-- DATA SECTION follows --

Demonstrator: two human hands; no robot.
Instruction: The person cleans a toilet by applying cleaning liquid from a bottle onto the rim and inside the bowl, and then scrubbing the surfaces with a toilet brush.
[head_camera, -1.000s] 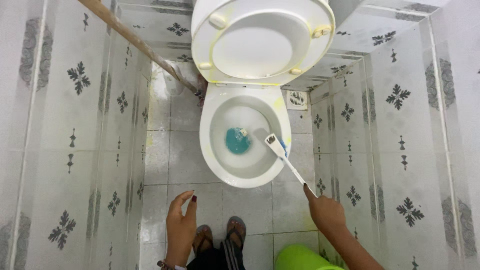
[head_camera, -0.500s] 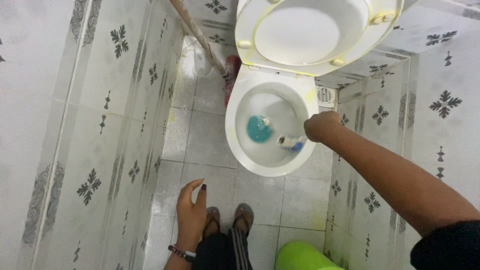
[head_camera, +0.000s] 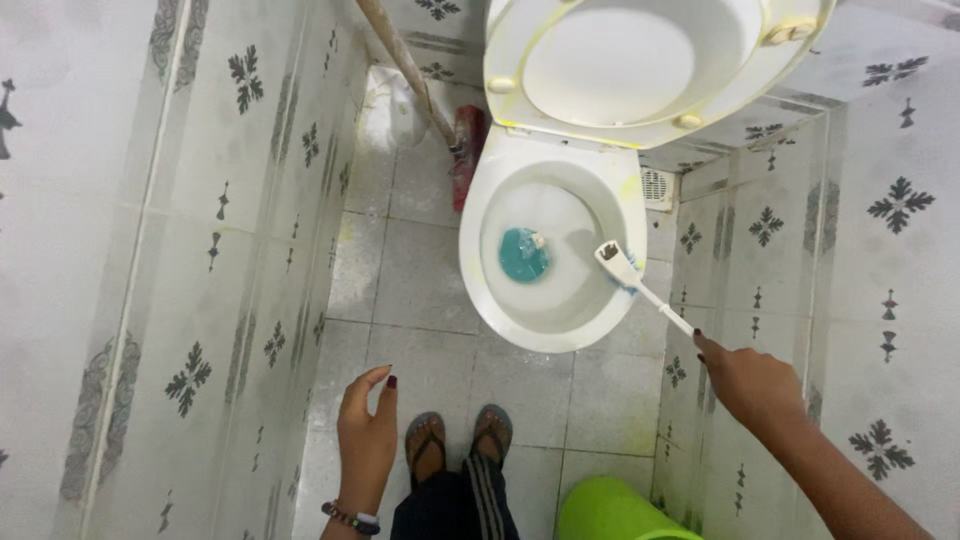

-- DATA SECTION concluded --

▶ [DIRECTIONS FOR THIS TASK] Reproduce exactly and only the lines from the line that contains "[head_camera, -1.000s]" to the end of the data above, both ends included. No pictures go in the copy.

▶ [YOUR SOLUTION]
[head_camera, -1.000s] 
[head_camera, -0.500s] 
[head_camera, +0.000s] 

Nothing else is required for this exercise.